From this count matrix, derive a frequency matrix.

freq <- counts / apply(counts, 2, sum)
kable(freq, align="c")
1 2 3 4 5 6 7 8
A 1 0.75 0.5 0.50 0.25 0.0 0.00 0
C 0 0.00 0.0 0.00 0.25 0.5 0.25 0
G 0 0.00 0.0 0.25 0.25 0.5 0.75 1
T 0 0.25 0.5 0.25 0.25 0.0 0.00 0

3. Corrected frequencies

Compute a pseudo-weight smoothed frequency matrix, with pseudo-weights of 1, 10 and 100, respectively.

Equal prior probabilities

In this exercise we use equiprobable nucleotides, prior residue frequencies are thus set to \(p=0.25\) for each residue.

equal.priors <- vector()
equal.priors[residues] <- 1/length(residues)
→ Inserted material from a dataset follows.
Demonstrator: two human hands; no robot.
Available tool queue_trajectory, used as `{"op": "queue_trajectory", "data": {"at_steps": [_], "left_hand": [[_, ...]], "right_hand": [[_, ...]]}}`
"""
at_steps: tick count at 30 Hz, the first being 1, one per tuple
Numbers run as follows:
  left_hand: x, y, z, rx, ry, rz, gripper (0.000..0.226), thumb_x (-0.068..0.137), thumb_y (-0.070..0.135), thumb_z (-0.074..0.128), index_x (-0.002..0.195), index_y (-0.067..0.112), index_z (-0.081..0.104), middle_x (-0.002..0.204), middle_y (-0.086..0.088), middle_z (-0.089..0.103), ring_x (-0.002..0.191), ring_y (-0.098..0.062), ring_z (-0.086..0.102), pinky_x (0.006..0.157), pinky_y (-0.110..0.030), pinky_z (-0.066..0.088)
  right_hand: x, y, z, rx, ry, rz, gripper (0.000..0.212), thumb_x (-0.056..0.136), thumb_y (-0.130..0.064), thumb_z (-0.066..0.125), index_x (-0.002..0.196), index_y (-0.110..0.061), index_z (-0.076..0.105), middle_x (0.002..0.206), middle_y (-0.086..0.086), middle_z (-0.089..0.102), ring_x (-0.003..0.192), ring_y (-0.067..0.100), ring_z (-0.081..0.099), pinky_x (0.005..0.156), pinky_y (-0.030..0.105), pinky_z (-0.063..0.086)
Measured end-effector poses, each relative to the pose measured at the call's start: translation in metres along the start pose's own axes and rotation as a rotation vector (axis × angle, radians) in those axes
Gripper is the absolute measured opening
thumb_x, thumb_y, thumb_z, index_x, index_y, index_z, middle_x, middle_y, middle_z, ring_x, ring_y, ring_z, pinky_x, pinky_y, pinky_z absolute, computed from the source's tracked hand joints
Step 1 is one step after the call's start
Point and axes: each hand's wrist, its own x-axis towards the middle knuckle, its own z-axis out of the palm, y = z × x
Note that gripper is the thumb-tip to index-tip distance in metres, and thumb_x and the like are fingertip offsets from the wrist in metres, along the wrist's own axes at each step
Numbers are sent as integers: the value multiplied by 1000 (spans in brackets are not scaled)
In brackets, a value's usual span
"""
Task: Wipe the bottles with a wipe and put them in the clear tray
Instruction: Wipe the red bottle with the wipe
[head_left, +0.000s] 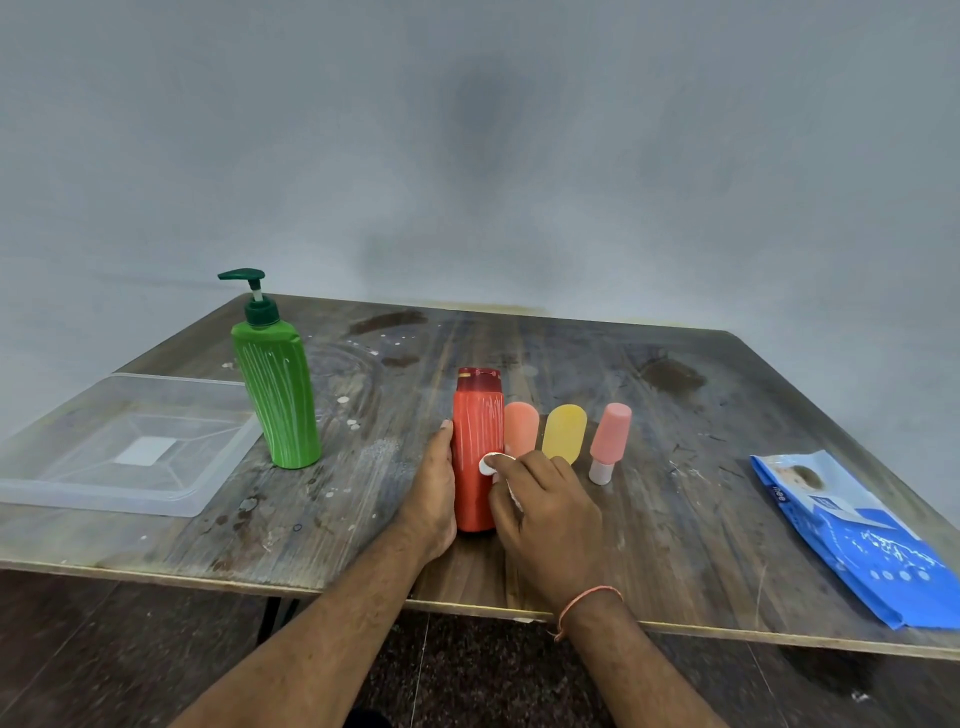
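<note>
I have the red bottle (477, 457) standing upright near the front edge of the wooden table (675, 467), and both my hands are on it. My left hand (431, 499) holds its left side, thumb lying up along the body; the other fingers are behind the bottle and I cannot see them. My right hand (545, 504) is curled around a white wipe (489, 463), bunched small, and presses it against the bottle's lower right side. A thin orange thread bracelet (587, 605) sits on that wrist. The bottle carries pale vertical streaks down its front and a darker red flip cap; I can read no label on it.

Just behind my right hand stand three small bottles in a row: an orange one (521, 427) just beside the red bottle, a yellow one (564, 430), and a pink one (609, 439) resting on its white cap. None shows any writing.

To the left, the green pump bottle (278, 395) stands upright with white streaks on its body and a dark green pump head. The clear tray (62, 493) lies just beside it at the table's left edge, a pale rectangle showing at its bottom.

Well apart on the right lies the blue wipes packet (857, 535), flat, with a picture of a face and white print. The lettering is too small and turned for me to read.
</note>
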Motion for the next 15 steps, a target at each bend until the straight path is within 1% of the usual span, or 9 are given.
{"op": "queue_trajectory", "data": {"at_steps": [2, 4, 7, 9, 12, 15], "left_hand": [[1, -1, -2, 6, 5, 2, 63, 110, 55, 26, 131, 12, 66, 117, -17, 77, 105, -26, 76, 81, -36, 61], [0, -1, -2, 13, 9, -4, 65, 109, 56, 26, 133, 11, 66, 118, -18, 76, 105, -27, 76, 81, -37, 60], [1, -1, -1, 29, 3, 10, 63, 110, 55, 25, 128, 13, 68, 113, -16, 78, 99, -24, 77, 77, -34, 61], [0, -1, 0, 33, 2, 16, 60, 110, 54, 24, 125, 15, 68, 112, -14, 78, 100, -22, 77, 78, -33, 61], [-1, -1, -1, 39, 13, 14, 64, 109, 57, 25, 130, 13, 66, 117, -16, 77, 106, -26, 76, 82, -36, 60], [0, -1, -2, 56, 35, 10, 69, 108, 60, 26, 134, 10, 65, 119, -19, 75, 106, -29, 75, 81, -36, 61]], "right_hand": [[-1, 0, -1, -2, -25, -45, 30, 105, -30, 58, 132, -25, 71, 110, -9, 66, 95, 13, 56, 77, 24, 48], [-1, 0, -1, 3, -40, -80, 29, 104, -29, 61, 132, -25, 72, 113, -8, 67, 98, 13, 57, 79, 25, 49], [-1, 0, 0, 6, -8, -54, 25, 102, -26, 64, 124, -22, 74, 111, -6, 69, 94, 15, 58, 78, 29, 52], [-1, 0, 0, -8, 4, -36, 26, 103, -26, 62, 125, -21, 74, 109, -6, 69, 91, 16, 57, 75, 29, 53], [-1, -1, 0, -13, -22, -79, 30, 106, -29, 58, 132, -23, 72, 112, -6, 67, 96, 15, 58, 78, 28, 51], [-2, -2, 0, 3, -26, -120, 26, 104, -27, 62, 127, -23, 73, 110, -6, 67, 94, 18, 59, 77, 30, 52]]}}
kable(data.frame(equal.priors), align="c")
equal.priors
A 0.25
C 0.25
G 0.25
T 0.25

Pseudo-weight = 1

k <- 1 ## Arbitrary value for the pseudo-weight

## Compute corrected frequencies
corrected.freq <- (counts + k/length(residues)) / apply(counts + k*0.25, 2, sum)

kable(corrected.freq, align="c", digits=3)
1 2 3 4 5 6 7 8
A 0.85 0.65 0.45 0.45 0.25 0.05 0.05 0.05
C 0.05 0.05 0.05 0.05 0.25 0.45 0.25 0.05
G 0.05 0.05 0.05 0.25 0.25 0.45 0.65 0.85
T 0.05 0.25 0.45 0.25 0.25 0.05 0.05 0.05

Pseudo-weight = 10

k <- 10 ## Arbitrary value for the pseudo-weight

## Compute corrected frequencies
corrected.freq <- (counts + k/length(residues)) / apply(counts + k*0.25, 2, sum)

kable(corrected.freq, align="c", digits=3)
1 2 3 4 5 6 7 8
A 0.464 0.393 0.321 0.321 0.25 0.179 0.179 0.179
C 0.179 0.179 0.179 0.179 0.25 0.321 0.250 0.179
G 0.179 0.179 0.179 0.250 0.25 0.321 0.393 0.464
T 0.179 0.250 0.321 0.250 0.25 0.179 0.179 0.179

Pseudo-weight = 100

k <- 100 ## Arbitrary value for the pseudo-weight

## Compute corrected frequencies
corrected.freq <- (counts + k/length(residues)) / apply(counts + k*0.25, 2, sum)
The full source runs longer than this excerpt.